Soon pecan pralines were appearing all across South Louisiana. In New Orleans a good praline was soon a marketable commodity, and enterprising Slaves and Free Women of Color (known as Pralinieres) began selling their sugary-sweet confection on the streets of the French Quarter. Sailors and merchants visiting the thriving port city of New Orleans were soon carrying the tales of the candy back to their far-flung homes where their wives, mothers and sisters adapted the recipe to their local ingredients.

During the late 1700’s early 1800’s the traditional praline ingredients were water, sugar, and pecans. Brown or raw sugar was abundant in South Louisiana but typically the white refined product was available in the Northeast and Midwest. So the first clue to the origin of your recipe is the type of sugar used. If your favorite praline recipe has brown sugar it probably hails from the south. If it contains just white sugar it is probably a Northeast or Midwest version.

It also should be noted that the pralines sold on the streets of New Orleans’ pralines probably didn’t include cream. I discovered a recipe published in 1879 by the Godchaux Sugar Refinery (located in Reserve, Louisiana) titled Old-Fashioned Pecan Pralines. No milk or cream is used in this recipe, just water. (see Godchaux’s Old-Fashioned Pecan Pralines in the recipe section.)

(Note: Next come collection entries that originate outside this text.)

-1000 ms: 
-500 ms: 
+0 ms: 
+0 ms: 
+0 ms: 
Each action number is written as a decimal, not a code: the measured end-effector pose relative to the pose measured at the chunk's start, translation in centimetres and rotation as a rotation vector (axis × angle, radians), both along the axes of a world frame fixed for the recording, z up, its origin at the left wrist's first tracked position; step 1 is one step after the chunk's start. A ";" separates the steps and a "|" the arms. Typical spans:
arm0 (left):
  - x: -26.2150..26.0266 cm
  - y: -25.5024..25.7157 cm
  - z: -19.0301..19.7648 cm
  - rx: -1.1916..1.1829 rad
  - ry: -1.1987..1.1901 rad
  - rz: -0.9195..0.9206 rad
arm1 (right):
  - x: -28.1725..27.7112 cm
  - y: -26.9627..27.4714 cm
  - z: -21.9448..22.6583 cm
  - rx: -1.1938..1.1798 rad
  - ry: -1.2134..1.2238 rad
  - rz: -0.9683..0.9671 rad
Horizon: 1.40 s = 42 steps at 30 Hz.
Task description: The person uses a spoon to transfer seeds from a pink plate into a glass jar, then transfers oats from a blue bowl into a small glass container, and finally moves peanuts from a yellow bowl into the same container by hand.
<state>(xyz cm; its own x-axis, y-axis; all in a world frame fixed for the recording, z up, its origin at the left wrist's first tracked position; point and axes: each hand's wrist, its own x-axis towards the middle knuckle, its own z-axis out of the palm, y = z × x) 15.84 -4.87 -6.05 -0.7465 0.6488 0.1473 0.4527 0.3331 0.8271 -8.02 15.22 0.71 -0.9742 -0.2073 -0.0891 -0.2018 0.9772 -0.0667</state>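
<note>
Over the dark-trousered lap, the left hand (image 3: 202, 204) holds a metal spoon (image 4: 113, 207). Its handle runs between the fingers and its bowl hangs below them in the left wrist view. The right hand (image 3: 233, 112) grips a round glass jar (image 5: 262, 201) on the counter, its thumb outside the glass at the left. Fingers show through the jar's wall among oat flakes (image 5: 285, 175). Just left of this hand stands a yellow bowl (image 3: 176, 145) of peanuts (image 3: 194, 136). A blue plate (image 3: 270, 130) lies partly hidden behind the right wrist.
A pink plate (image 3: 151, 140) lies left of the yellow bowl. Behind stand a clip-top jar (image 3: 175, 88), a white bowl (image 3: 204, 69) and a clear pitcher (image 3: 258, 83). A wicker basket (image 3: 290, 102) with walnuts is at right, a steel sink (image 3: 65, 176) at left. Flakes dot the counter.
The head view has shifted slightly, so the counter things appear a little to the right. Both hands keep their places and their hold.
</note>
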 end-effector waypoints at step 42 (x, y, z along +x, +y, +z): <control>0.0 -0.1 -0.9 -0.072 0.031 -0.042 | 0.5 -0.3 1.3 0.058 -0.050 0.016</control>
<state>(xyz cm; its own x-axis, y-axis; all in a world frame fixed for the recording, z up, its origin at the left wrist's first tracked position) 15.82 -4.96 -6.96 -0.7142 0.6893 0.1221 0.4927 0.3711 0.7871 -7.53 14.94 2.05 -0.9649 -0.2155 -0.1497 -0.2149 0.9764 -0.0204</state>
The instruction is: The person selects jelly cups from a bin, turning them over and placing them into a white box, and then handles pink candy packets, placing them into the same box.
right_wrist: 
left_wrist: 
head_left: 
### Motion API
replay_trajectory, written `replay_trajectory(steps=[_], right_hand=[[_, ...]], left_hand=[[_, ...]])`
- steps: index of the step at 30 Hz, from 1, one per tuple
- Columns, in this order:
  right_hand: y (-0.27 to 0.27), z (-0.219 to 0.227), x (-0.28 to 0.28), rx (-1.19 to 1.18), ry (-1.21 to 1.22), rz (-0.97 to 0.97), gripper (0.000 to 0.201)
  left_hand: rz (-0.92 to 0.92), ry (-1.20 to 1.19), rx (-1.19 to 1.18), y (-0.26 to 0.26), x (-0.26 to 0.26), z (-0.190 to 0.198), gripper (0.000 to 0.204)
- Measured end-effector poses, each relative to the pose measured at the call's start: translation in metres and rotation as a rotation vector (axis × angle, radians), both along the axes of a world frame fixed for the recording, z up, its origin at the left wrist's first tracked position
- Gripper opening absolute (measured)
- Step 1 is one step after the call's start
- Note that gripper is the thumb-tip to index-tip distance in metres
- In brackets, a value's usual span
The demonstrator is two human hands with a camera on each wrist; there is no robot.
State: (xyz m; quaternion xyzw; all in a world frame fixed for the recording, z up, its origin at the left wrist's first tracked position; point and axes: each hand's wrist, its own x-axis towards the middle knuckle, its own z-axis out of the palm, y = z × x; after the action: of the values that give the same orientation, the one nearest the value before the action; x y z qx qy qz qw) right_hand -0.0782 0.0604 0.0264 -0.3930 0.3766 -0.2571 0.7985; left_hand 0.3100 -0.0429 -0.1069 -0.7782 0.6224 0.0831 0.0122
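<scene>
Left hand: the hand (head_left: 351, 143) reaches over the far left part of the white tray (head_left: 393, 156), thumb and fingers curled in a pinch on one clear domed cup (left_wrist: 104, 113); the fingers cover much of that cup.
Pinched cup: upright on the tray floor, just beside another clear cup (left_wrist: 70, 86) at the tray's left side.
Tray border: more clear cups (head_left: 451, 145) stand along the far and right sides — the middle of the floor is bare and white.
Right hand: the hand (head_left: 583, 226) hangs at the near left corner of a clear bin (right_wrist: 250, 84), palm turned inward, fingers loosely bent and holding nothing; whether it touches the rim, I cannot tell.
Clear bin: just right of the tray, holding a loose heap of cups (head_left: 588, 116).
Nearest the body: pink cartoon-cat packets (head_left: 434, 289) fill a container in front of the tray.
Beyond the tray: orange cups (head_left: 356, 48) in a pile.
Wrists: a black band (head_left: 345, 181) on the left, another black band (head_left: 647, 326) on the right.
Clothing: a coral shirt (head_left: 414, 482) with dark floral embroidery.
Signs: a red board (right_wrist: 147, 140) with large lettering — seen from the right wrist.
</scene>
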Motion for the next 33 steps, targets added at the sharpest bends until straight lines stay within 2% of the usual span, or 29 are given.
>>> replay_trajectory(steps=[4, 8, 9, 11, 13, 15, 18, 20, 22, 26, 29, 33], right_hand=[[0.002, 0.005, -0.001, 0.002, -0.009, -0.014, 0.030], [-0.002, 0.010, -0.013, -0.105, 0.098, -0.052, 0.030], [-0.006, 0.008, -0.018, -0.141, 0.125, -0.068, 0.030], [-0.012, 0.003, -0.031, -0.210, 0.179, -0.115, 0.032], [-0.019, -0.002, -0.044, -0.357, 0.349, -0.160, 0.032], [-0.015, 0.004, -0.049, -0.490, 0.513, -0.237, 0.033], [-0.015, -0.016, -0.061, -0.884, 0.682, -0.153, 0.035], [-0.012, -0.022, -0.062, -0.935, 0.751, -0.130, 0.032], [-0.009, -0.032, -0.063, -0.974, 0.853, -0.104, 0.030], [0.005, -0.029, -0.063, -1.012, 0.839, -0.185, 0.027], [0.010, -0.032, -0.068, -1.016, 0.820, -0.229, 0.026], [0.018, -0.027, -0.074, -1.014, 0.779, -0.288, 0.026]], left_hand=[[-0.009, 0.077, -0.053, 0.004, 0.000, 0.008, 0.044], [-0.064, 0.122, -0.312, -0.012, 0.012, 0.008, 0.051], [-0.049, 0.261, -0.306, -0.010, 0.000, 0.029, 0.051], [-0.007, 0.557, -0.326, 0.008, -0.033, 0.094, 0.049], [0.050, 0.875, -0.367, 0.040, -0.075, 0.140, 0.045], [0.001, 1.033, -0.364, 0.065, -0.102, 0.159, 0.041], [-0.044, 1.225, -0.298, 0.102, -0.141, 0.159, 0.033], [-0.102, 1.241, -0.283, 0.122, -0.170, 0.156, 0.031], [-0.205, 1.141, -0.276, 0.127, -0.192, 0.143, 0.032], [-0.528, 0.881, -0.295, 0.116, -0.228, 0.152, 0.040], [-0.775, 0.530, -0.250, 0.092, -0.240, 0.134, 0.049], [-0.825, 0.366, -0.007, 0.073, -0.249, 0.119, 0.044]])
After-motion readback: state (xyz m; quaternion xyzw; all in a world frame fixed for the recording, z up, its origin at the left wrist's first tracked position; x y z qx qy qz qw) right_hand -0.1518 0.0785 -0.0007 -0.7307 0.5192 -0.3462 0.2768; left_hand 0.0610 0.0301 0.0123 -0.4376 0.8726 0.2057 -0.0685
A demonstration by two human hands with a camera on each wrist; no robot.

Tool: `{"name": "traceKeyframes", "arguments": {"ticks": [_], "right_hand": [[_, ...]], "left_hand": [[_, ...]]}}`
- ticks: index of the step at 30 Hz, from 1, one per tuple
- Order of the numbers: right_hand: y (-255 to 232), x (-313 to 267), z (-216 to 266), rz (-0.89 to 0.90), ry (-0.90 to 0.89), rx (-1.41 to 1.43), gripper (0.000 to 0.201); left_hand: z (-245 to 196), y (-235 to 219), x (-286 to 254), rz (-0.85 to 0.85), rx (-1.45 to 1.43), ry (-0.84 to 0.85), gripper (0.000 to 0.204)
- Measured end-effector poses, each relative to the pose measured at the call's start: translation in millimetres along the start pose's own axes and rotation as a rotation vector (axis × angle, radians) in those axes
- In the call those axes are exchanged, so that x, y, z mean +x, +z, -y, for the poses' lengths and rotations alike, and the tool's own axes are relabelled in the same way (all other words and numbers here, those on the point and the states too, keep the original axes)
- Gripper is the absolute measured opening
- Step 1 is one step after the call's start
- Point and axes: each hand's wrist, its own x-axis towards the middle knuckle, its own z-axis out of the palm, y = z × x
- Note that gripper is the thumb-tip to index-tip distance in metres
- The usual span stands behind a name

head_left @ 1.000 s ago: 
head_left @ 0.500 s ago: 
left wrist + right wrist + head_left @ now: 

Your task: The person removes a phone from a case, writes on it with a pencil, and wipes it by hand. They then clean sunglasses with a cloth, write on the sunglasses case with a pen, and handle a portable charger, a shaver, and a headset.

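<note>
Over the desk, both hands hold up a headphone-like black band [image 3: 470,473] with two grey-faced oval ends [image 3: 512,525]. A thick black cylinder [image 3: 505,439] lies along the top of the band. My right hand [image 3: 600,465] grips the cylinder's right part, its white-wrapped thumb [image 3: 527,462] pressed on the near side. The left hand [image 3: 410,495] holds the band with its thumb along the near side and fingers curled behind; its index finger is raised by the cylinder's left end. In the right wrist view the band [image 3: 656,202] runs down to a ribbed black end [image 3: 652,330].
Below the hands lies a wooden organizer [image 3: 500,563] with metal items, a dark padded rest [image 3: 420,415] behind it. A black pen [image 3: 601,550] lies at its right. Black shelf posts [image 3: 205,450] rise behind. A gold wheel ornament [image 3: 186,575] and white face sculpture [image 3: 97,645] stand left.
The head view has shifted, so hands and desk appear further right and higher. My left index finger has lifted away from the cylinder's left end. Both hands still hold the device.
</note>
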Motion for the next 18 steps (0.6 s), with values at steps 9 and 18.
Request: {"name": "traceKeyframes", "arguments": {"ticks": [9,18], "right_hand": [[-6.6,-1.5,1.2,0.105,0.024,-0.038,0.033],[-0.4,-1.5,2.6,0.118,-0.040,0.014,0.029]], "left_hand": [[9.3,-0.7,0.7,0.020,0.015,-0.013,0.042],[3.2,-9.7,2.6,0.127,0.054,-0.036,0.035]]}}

In the 1850’s Baking Soda came into vogue, and cooks in the Northeast and Midwest found that if baking soda was added to the white sugar version of the praline the praline would become sweeter, softer and browner. Elaine Wherry tells us that adding baking soda at the start of praline cooking cycle increases the pH level and accelerates the caramelization (the Maillard reaction) thereby creating a sweeter, browner praline. (Note: A Millard reaction also occurs to a lesser degree between milk protein and the sugar.)

Down in South Louisiana the baking soda addition didn’t catch on because the brown sugar in the pralines added enough brown color and sweetness. Rarely do you see both brown sugar and baking soda in the same praline recipe. So the key to the geographic origin of your praline recipe is the presence of brown sugar or the white sugar/baking soda combination.

Pasteurized Milk replaced water in the recipes after 1880.

Buttermilk was commercialized in the 1900’s, and it started to appear soon after in praline recipes.

Evaporated milk was popularized during the 1920 and 1930’s, and it unsurprisingly made its way into our praline’s genealogy.

So what is the age and origin of your favorite praline recipe? What is the Etymology of that yellowed, sugar-splattered praline recipe your mother or grandmother lovingly wrote down for you? Based on the list of ingredients you should be able to tell….

 So now onto the recipes…..

After all the info on pralines with baking soda I decided to give it a try. I used a recipe listed in the recipe section un-glamorously, but appropriately, entitled White-Sugar Pralines. Here the white sugar, baking soda, and heavy cream are combined. The spoon hanging on the pot is part of the Rachael Ray Cucina Collection.  Now for the most part a spoon is a spoon, but I this one is unique because you can hang it on the side of the pot.  How cool is that!

This recipe will bubble and foam so use a very large pot. Also ware long sleeves; that bubbling sugar really burns if it gets on your skin. After a few minutes on medium heat, the mixture starts to bubble.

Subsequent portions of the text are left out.